Papyr | Moses Adebayo

Why I built it

Keeping up with AI research has a discovery problem and a reading problem.

The discovery problem is that the good stuff is spread across arXiv, a handful of lab blogs (Anthropic, DeepMind, OpenAI, Google Research), and about fifty independent newsletters. The reading problem is that most of the places that surface it — Twitter/X especially — are optimised for reaction, not reading. By the time you’ve clicked through, you’ve been ambushed by three unrelated threads and a sponsored post.

I wanted something closer to a reader than a feed. One column. Long lines. No engagement loop.

What it does

Papyr pulls new papers and posts from a curated set of sources, dedupes them, and lays them out in a single scrollable reading list. Each item opens into a focused view with the abstract, metadata, and a link out to the full paper. Filters let you narrow by source or topic when you want to; the default is chronological.

The aggregation layer runs on a scheduler that polls arXiv categories and RSS endpoints, normalises the metadata into a shared schema, and writes into Postgres. The frontend reads from a simple API layer — nothing clever, just boring HTTP and an index on published_at.

Design decisions I keep coming back to

Boring aggregation, aggressive deduplication. Every source has its own idea of a stable identifier. Papers get cross-posted between arXiv and company blogs. I lean on DOIs where I can, fall back to title + first author hashing where I can’t, and accept some manual cleanup at the edges.

No algorithmic ranking.

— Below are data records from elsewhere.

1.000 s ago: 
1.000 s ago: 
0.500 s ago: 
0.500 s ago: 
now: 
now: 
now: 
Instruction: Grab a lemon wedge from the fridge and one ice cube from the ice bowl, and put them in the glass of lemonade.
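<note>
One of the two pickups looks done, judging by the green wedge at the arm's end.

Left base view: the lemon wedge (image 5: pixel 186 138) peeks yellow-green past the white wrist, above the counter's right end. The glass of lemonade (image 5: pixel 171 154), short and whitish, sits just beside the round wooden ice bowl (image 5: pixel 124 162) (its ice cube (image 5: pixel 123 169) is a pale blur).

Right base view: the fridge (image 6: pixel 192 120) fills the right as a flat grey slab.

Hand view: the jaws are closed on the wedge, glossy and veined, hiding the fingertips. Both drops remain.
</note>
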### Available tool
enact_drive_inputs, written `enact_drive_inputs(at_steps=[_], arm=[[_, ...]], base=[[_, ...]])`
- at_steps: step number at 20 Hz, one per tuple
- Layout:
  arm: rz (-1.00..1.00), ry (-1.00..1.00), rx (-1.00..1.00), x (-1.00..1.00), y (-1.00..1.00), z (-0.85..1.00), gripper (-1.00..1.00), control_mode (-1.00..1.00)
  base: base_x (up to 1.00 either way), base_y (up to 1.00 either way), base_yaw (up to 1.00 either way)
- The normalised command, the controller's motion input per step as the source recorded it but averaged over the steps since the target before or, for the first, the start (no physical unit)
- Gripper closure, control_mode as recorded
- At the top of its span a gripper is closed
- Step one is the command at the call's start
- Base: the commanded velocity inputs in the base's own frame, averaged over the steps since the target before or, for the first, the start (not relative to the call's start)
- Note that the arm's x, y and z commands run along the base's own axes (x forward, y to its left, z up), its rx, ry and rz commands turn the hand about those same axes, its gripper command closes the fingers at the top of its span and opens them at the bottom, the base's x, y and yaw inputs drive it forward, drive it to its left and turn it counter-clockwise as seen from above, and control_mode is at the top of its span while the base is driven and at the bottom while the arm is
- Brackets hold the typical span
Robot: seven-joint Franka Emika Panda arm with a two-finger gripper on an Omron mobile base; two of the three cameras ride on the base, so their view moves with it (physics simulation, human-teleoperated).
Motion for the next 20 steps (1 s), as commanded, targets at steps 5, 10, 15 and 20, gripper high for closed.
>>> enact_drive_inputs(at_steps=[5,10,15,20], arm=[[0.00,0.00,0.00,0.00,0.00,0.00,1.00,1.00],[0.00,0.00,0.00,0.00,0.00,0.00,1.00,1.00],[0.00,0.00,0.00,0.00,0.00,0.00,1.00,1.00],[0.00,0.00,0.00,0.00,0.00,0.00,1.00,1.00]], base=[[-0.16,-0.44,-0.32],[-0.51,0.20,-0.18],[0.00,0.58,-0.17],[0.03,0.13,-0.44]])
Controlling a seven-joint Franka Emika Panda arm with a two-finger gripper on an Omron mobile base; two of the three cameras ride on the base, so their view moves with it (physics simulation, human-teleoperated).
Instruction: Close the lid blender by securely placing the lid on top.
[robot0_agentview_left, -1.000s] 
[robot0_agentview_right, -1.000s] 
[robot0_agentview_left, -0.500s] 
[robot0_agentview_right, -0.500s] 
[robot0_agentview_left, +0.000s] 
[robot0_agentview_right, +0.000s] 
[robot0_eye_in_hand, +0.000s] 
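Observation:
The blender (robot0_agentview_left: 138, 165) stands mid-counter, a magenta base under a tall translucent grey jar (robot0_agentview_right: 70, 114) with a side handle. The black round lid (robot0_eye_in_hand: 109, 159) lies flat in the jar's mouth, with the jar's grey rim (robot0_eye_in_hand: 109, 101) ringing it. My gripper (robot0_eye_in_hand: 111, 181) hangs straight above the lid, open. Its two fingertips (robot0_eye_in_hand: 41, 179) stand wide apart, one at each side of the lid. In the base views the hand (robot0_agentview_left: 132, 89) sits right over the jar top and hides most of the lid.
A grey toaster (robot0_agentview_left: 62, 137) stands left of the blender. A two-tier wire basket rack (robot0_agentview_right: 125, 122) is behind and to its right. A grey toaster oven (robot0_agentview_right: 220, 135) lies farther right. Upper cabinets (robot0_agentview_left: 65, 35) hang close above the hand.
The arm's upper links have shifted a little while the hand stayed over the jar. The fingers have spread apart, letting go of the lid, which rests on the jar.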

Chronological order, user-selected filters, no “for you.” The bet is that the people using Papyr want to read the feed, not be told what’s important.

Reading experience over feature surface. Most of the engineering time sits in typography, line length, and letter spacing. If the page doesn’t feel good to read, none of the aggregation work matters.

What’s next

The next iteration is about saved state — reading progress, a proper “read later” stack, and exports to common reader formats. I’m also looking at per-source summaries using a small local model so the feed can be skimmed faster without pushing users toward LLM-generated synthesis by default.